Le lapin dépouillé, on fardait précieusement sa peau que l'on faisait sécher et quand elle était suffisamment raide, on l'enfouissait dans un sac au grenier, avec d'autres, en attendant le chiffonnier qui passerait pour les acheter. Généralement, elles étaient récupérées par le père Laroche, un petit bonhomme rondouillard, aux gestes mécaniques. Il avait sa remise, au bas de la Grande Rue en face du collège. On y trouvait un bric à brac d'objets inutiles, désuets, amputés qui iraient « à la casse ». Le père Laroche, le Nenesse, pour les Orgeletains, on l'entendait de loin, car il lançait de sa voix gutturale un peau... eau... de lapin ! Répété plusieurs fois, si bien qu'il était attendu presque comme le docteur quand il se présentait à la porte des demeures. Alors commençait le diagnostic, il soupesait la peau, appréciait sa longueur et la qualité du poil, repérait les maladroites entailles, hésitait, méditait, avant de donner la sentence « cinq sous ». Fureur de la ménagère, réestimation de l'acheteur, maquignonnage et l'accord définitif pour six sous. Et le père Laroche, très rusé, profitait de sa « générosité » pour demander à sa cliente si elle ne possédait pas de « vieilles pattes » à débarrasser qu'il pesait à l'aide d'une romaine, superbe exercice de jonglerie qui nécessitait des biceps, une longue habitude et de bons yeux, car les chiffres sur la tige d'acier étaient aux trois quarts effacés.

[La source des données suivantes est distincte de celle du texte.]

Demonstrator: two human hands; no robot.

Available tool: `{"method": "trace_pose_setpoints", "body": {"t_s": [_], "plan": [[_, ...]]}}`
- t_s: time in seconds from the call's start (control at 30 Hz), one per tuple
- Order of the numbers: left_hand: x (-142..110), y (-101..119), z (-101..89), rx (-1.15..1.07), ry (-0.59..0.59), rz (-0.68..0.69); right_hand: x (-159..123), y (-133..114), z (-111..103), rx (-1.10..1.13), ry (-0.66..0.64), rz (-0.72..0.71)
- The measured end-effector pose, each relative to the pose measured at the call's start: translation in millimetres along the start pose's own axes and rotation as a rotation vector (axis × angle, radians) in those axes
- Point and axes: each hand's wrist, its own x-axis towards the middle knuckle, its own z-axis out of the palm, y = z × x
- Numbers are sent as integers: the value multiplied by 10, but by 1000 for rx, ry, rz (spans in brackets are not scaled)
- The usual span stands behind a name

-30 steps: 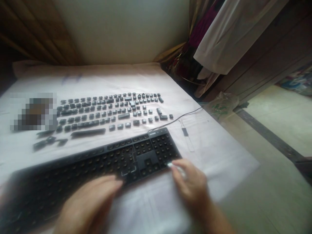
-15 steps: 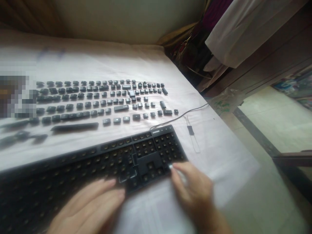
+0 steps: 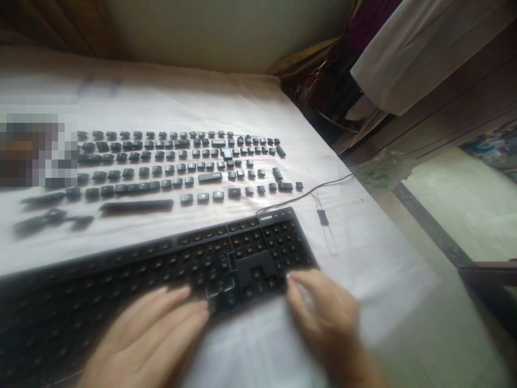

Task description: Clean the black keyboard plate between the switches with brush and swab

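Observation:
A black computer keyboard [image 3: 246, 261], stripped of its keycaps, lies slanted across the near side of the white-covered surface. My left hand [image 3: 149, 334] rests over its near edge with fingers stretched out flat. At the keyboard's near right corner, my right hand [image 3: 327, 312] is closed in a pinch. A small pale spot shows between thumb and forefinger, too small and blurred to name. Behind the keyboard, loose black keycaps [image 3: 210, 178] are laid out in several rows, with the long space bar [image 3: 136, 206] at the front.
A wire keycap puller [image 3: 323, 218] with a black middle lies right of the keyboard. The keyboard's cable [image 3: 311, 189] runs off toward the right edge of the white cloth [image 3: 375, 275]. A plastic bag [image 3: 383, 171] and tiled floor [image 3: 436, 188] are beyond it.
The whole view has shifted slightly, so everything appears a little further right. Both hands keep nearly the same places on the keyboard, and the right pinch stays closed.

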Motion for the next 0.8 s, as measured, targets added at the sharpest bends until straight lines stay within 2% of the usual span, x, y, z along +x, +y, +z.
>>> {"method": "trace_pose_setpoints", "body": {"t_s": [0.27,0.43,0.53,0.63,0.8], "plan": [[49,-46,-32,42,-43,81,75,-45,7,-79,5,19],[104,-13,-33,44,-18,54,130,-100,-141,21,22,69],[164,-16,-43,82,-4,84,138,-148,-196,66,27,123],[203,-34,-52,113,-10,148,116,-158,-158,96,7,130],[233,-18,-57,112,-2,119,70,-109,-48,224,-29,69]]}}
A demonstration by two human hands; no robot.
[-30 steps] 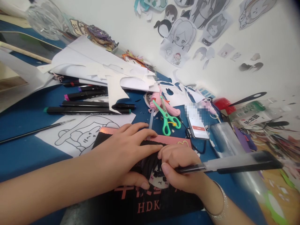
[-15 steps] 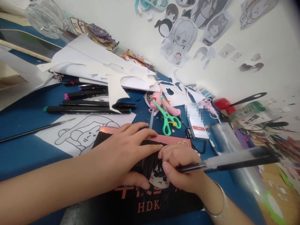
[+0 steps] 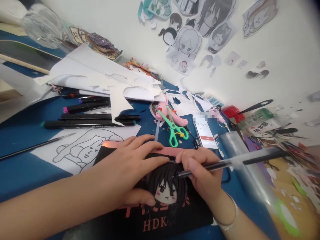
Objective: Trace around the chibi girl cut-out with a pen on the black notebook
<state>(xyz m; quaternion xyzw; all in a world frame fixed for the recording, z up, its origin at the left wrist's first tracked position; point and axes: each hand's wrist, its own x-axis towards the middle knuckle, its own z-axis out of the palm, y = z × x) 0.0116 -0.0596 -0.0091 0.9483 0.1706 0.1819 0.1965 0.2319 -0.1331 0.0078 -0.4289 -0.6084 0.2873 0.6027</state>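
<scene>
A black-haired cartoon head cutout (image 3: 167,186) lies on a black box with pink lettering (image 3: 130,223). My left hand (image 3: 132,170) rests flat over the box and the cutout's left side, fingers spread, thumb by the cutout's cheek. My right hand (image 3: 202,170) is closed around a pen with a clear barrel (image 3: 225,164). Its dark tip points left and is over the black hair near the top right of the face; whether it touches cannot be told. A bracelet (image 3: 233,213) circles my right wrist.
Beyond the box lie green scissors (image 3: 175,130), a pink glue gun (image 3: 177,118) and a phone (image 3: 205,131). Several black markers (image 3: 87,124), a line drawing (image 3: 75,150) and cut white paper (image 3: 100,76) are at left. A clear plastic roll (image 3: 250,173) lies at right.
My right hand has lifted and shifted from the face toward the cutout's upper right, uncovering the face and hair. My left hand stays on the box. The camera view has shifted slightly.
</scene>
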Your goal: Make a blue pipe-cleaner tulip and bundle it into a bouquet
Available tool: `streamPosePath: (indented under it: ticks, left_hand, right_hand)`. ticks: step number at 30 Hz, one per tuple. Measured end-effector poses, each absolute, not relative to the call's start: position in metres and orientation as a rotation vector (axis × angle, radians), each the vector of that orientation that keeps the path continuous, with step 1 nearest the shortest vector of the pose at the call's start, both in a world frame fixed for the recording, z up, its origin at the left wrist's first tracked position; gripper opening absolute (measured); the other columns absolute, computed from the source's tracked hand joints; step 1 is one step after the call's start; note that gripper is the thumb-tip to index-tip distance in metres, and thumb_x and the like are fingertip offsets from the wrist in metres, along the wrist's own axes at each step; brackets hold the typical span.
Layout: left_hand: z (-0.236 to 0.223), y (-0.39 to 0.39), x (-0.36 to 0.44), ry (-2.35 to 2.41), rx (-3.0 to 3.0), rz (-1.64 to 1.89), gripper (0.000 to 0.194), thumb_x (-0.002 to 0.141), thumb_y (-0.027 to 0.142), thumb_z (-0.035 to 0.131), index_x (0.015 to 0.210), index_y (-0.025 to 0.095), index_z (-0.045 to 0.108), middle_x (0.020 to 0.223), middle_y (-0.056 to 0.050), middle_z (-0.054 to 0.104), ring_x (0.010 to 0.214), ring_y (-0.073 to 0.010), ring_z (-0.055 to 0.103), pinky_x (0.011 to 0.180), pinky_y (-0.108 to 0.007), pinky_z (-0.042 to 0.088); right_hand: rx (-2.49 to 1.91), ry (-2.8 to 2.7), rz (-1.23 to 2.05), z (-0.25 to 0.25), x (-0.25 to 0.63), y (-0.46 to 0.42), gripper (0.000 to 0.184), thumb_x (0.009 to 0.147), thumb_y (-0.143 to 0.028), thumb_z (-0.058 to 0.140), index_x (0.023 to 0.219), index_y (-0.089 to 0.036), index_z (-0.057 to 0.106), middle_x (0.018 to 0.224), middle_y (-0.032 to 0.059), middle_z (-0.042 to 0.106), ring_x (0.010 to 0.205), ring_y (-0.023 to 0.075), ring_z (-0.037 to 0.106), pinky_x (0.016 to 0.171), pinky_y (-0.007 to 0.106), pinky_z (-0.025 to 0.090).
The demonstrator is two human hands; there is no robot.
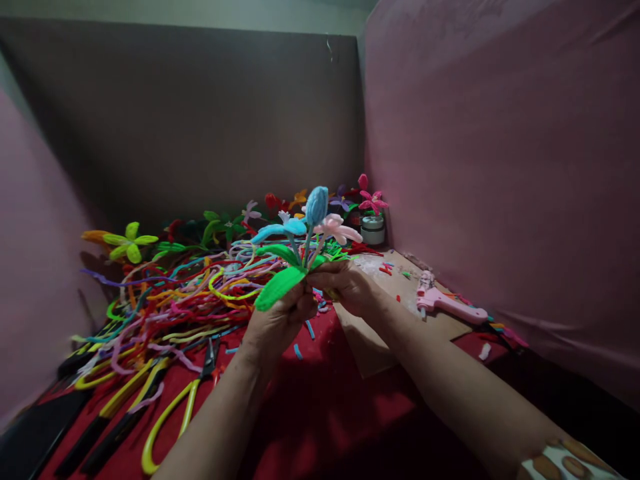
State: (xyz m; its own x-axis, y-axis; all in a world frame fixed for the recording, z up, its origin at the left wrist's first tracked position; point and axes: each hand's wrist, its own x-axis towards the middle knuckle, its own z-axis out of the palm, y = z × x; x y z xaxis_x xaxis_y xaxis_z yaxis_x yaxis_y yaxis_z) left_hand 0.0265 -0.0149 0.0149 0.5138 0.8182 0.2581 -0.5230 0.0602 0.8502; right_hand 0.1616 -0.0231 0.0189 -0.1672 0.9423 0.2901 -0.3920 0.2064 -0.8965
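Though cluttered, red surface [310,387] between pink walls [500,160].

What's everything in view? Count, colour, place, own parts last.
Flower sprig: 1, blue, pale pink, green, in both hands
Fuzzy stems: many, mixed colours, heaped at left
Other fuzzy flowers: several, mixed colours, along the back
Pot: 1, greyish, back right, pink flowers above
Glue gun: 1, pink, on board at right
Board: 1, tan, right of centre
Offcuts: many, mixed colours, scattered
Scissors: at least 1, yellow handles, front left
Long-handled tool: 1, yellow and black, front left
Cloth: 1, red, under the work
Side walls: 2, pink, left and right
Back panel: 1, grey, behind
Sleeve: 1, white and brown, right arm
Hands: 2, bare, centre; left, right
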Motion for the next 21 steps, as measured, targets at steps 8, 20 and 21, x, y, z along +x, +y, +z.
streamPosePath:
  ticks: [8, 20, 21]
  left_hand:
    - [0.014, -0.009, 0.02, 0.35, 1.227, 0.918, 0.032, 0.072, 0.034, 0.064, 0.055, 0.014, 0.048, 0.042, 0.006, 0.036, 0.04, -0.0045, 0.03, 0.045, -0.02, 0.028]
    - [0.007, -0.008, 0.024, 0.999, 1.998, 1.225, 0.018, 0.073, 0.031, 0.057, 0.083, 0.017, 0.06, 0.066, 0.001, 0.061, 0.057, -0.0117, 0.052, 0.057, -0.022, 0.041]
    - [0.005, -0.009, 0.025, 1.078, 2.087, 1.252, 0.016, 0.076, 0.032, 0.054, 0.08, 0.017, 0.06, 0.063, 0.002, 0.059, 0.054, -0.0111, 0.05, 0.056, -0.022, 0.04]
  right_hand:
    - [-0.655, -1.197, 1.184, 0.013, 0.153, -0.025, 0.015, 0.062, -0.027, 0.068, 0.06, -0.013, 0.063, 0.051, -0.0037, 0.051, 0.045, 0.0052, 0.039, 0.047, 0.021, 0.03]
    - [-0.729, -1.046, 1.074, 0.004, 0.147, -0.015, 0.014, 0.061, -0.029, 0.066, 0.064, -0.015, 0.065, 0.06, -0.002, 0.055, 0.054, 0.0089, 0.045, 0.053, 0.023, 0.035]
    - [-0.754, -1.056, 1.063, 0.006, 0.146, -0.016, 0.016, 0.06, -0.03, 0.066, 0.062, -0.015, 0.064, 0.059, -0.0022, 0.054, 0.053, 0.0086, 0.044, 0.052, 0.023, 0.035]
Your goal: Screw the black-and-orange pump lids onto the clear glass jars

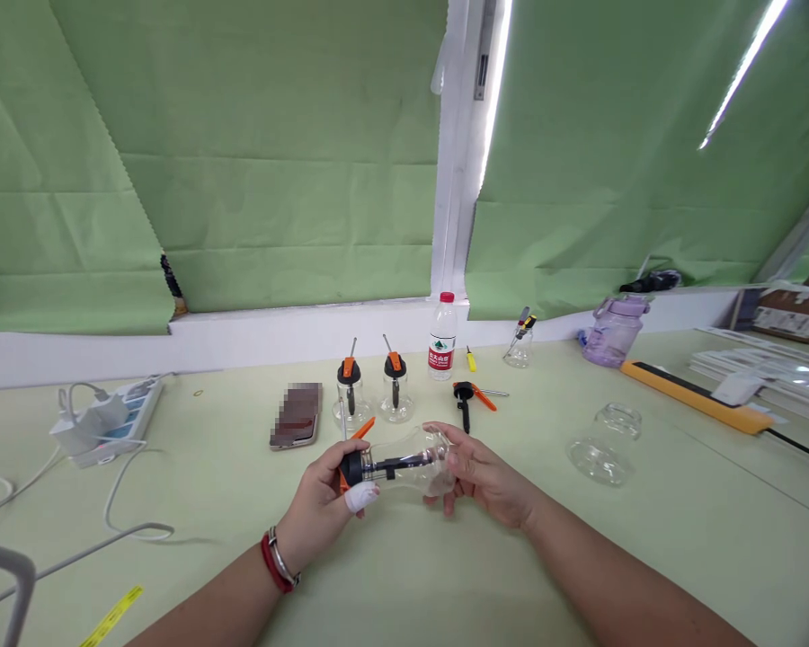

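Observation:
Level above the table, a clear dispenser bottle (pixel 414 458) lies sideways between my hands, its neck pointing left. My left hand (pixel 320 490), with white wrapping on the thumb, is closed around its black cap (pixel 352 468) with the orange lever. Inside the bottle runs a black tube (pixel 404 463). My right hand (pixel 489 476) wraps around the bottle's wide base. Beyond them stand two similar bottles (pixel 352 412) with black and orange caps and thin metal spouts. A loose cap (pixel 465 392) with a black tube and orange lever lies nearby. An uncapped clear bottle (pixel 599 456) is at the right.
A phone (pixel 297 415) lies left of the bottles. Behind are a water bottle (pixel 443 337), a yellow screwdriver (pixel 471 359) and a glass jar of tools (pixel 520 349). A power strip (pixel 118 422) with cables is left; a purple jug (pixel 615 331) and orange bar (pixel 694 397) are right.

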Action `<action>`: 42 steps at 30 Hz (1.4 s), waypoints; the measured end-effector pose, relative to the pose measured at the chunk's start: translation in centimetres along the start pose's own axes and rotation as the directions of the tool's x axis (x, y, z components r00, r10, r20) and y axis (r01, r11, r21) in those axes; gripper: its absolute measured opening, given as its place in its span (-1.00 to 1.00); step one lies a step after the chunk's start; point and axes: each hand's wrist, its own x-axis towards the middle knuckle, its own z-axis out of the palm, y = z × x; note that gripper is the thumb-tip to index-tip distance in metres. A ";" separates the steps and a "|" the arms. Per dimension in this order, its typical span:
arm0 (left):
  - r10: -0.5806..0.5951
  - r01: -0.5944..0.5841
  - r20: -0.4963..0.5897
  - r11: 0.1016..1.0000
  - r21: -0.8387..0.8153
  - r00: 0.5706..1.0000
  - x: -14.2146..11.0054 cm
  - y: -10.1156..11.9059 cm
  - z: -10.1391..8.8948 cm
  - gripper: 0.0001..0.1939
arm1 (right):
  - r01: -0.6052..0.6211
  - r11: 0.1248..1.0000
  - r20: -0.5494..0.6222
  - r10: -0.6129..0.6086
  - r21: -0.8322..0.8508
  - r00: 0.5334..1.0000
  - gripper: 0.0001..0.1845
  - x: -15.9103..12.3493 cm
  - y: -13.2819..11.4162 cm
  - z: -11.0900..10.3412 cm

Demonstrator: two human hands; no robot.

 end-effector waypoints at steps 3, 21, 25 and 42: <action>0.036 -0.036 0.016 0.999 0.021 0.999 -0.1 0.2 0.0 -0.58 | -0.041 0.998 -0.011 0.041 -0.046 0.999 -0.47 0.2 0.3 -0.2; 0.007 -0.007 0.012 1.000 -0.009 1.000 0.0 0.1 0.1 -0.58 | 0.038 0.998 0.014 -0.037 -0.046 0.999 -0.22 -0.3 -0.5 -0.4; 0.049 -0.050 0.018 0.999 0.019 0.999 0.0 0.1 0.0 -0.58 | 0.038 0.998 0.025 -0.037 -0.053 0.999 -0.23 -0.3 -0.4 -0.5; 0.113 -0.118 0.065 0.989 0.084 0.991 0.0 -0.6 -0.1 -0.61 | -0.029 0.990 -0.042 0.023 -0.139 0.999 -0.33 0.0 0.2 -0.7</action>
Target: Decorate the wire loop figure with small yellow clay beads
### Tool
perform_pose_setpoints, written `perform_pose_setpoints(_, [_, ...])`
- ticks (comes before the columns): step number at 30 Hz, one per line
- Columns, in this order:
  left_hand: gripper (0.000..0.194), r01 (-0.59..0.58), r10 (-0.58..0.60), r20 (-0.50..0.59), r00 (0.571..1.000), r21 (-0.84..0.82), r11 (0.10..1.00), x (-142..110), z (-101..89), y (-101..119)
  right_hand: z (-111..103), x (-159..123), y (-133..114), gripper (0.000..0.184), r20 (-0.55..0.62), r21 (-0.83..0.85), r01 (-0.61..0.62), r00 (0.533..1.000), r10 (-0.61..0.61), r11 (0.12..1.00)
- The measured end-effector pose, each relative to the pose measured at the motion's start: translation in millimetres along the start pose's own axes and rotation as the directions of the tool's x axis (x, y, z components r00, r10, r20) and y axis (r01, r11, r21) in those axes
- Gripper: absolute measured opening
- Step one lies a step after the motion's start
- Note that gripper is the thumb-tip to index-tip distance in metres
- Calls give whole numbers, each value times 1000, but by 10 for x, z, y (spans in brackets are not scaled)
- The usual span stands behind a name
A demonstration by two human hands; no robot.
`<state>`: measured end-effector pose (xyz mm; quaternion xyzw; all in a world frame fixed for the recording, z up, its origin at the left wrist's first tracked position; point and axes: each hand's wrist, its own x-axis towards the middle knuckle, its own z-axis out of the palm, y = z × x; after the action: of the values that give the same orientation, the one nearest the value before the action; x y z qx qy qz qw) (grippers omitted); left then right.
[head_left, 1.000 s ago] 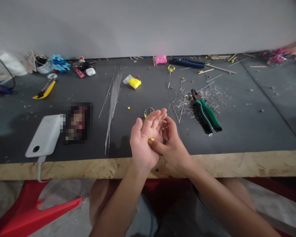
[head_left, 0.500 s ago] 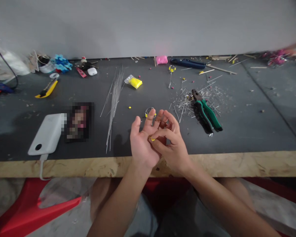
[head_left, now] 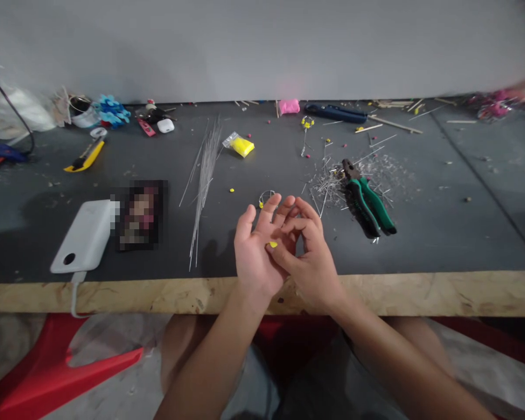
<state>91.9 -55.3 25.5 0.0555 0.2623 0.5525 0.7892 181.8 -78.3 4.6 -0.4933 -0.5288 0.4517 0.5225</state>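
Note:
My left hand [head_left: 256, 256] is palm up, fingers spread and slightly curled, above the table's front edge. Over its palm, my right hand [head_left: 308, 254] carries a small lump of yellow clay [head_left: 273, 245] on the thumb tip. The right index finger is lifted off the clay, and the other right fingers are bent near the left fingertips. Just beyond the left fingers lies a wire ring with yellow beads [head_left: 261, 205], partly hidden. A yellow ball [head_left: 231, 190] rests to its left. Farther back is a packet of yellow clay [head_left: 242, 146].
Green-handled pliers [head_left: 370, 201] lie on cut wire pieces [head_left: 326, 184] at right. Long wires [head_left: 205, 169] stretch out left of the hands. Farther left are a white power bank [head_left: 85, 233], a blurred-out dark object [head_left: 142, 216] and a yellow cutter [head_left: 87, 154]. A pink packet [head_left: 289, 107] sits near the wall.
My right index finger has lifted away from the thumb, leaving the yellow clay showing on the thumb tip. Both hands have shifted slightly right; the left stays palm up.

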Motion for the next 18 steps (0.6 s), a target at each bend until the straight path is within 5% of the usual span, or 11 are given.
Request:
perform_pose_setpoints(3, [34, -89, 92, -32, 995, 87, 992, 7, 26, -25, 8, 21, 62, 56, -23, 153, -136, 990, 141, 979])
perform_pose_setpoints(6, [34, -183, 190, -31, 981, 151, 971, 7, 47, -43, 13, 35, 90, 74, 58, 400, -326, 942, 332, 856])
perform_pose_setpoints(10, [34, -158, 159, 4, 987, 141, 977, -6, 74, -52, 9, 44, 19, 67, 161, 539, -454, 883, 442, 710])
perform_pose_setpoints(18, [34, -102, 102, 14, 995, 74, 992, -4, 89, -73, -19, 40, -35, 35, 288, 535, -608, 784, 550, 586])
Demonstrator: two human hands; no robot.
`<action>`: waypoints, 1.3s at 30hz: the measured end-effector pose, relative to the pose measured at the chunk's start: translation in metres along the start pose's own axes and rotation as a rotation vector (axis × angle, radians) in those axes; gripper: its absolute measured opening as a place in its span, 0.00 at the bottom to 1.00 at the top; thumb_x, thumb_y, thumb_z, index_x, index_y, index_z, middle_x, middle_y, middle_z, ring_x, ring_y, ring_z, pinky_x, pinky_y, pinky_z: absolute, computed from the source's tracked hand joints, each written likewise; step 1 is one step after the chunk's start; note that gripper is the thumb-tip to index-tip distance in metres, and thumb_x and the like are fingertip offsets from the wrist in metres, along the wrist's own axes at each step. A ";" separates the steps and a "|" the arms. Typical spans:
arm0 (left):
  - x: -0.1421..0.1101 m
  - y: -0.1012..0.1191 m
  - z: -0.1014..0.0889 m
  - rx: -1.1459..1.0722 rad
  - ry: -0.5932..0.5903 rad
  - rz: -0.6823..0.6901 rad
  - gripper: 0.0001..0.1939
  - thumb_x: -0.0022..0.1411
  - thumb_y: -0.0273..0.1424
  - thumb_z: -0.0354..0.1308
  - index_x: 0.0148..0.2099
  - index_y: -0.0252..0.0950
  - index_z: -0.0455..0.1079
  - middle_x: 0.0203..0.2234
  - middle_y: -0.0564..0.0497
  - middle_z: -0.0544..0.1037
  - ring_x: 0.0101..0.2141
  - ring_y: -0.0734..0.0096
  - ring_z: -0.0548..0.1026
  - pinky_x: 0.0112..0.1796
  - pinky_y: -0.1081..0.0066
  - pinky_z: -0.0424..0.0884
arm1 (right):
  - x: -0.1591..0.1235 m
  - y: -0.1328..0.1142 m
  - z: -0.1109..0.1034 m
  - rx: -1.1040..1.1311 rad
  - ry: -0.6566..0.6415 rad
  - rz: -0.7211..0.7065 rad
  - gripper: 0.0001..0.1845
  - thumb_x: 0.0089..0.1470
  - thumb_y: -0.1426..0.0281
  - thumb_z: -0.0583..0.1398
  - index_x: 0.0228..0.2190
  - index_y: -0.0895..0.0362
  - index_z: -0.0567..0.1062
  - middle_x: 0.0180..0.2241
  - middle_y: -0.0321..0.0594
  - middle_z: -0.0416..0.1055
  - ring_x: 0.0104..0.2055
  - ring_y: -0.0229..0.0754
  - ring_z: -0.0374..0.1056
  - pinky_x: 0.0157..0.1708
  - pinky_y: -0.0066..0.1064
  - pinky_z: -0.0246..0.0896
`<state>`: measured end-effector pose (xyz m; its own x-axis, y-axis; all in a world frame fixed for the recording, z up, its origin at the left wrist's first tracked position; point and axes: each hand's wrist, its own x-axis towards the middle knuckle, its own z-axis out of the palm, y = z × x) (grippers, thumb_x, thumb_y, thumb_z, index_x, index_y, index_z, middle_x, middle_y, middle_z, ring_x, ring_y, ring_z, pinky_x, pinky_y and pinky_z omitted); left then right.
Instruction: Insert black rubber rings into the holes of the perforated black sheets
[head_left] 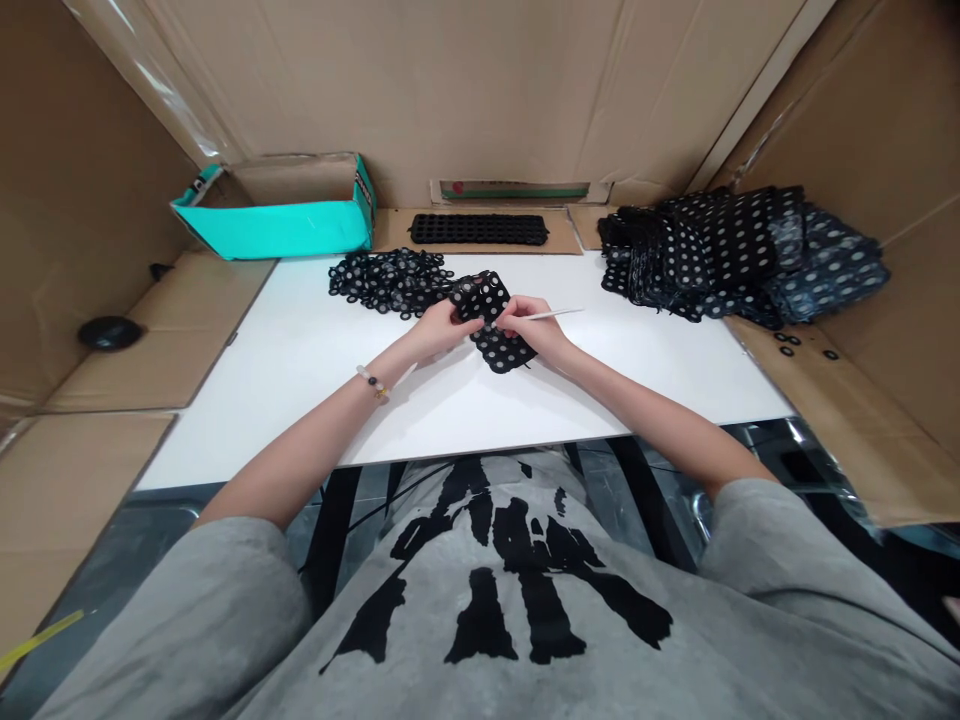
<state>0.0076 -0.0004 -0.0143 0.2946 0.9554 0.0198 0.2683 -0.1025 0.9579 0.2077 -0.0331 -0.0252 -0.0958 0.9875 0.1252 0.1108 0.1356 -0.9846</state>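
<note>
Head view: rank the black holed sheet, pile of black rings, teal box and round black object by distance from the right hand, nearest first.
1. Black holed sheet: held at the right hand.
2. Pile of black rings: on the table, left.
3. Teal box: back left.
4. Round black object: far left, on cardboard.

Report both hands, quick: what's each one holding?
Left hand: closed, holding a black perforated sheet.
Right hand: closed, pinching a thin pale pick.
</note>
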 end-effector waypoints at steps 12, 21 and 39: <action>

Rémouleur à OrgeletMais, à cette époque, il n'y avait pas seulement l'acheteur de peaux de lapins qui se présentait aux portes des demeures. Apparaissait quelquefois un drôle de couple : le rémouleur et sa machine, une espèce de carriole dont le cadre en bois reposait sur deux petites roues à pneu. Une pédale, comme celle d'un piano actionnait par l'intermédiaire d'une courroie une autre roue plus grande, placée sur une espèce de tablier en bois, qui elle, grâce toujours à un système de courroie, entraînait une meule émeri. Le rémouleur abandonnait son engin le temps de prévenir à l'aide d'une clochette, le quartier de sa présence et de frapper à toutes les portes pour récupérer les couteaux et les ciseaux à aiguiser. Le stock suffisant, commençait le travail. Un pied qui frappe en cadence sur la pédale, une rotation de plus en plus rapide de la roue et de la meule, une lame d'acier qui se plaint, des étincelles comme un feu d'artifice, des gestes robotiques de l'homme, des soubresauts de l'aiguisoir, la pause pour vérifier le fil du couteau, un diagnostic « ça coupe comme un rasoir », le test de découpage et un morceau de carton devant le client rassuré... et le rémouleur part dans un autre quartier de l'agglomération. Peut-être y rencontrera t-il le troisième personnage qui hantait souvent les rues de la ville, le Manu, on ne lui connaissait pas d'autre nom, on ne savait pas d'où il venait, où il allait, mais on l'avait surnommé « le marchand de chiens » parce qu'il était toujours suivi d'une meute famélique. C'était vraiment un personnage étrange que ce Manu, un grand bonhomme dégingandé dont la broussqille de la barbe cachait la lividité du visage dont le chapeau bosselé et huileux dissimulait une, tignasse qui abhorrait le peigne, dont l'immense gabardine riche en trous masquait des souliers éculés. Il portait toujours sur son épaule un grand sac pour dissimuler disait-on les chiots -qu'il dérobait au cours de ses errances... On n'en avait jamais eu la preuve et puis qu'importe puisque les chiens sembreient l'aimer et le suivaient fidèlement sachant bien que la seule aumône qu'il quémandait était des trognons de pain, quelques déchets de viande et des os, pour eux.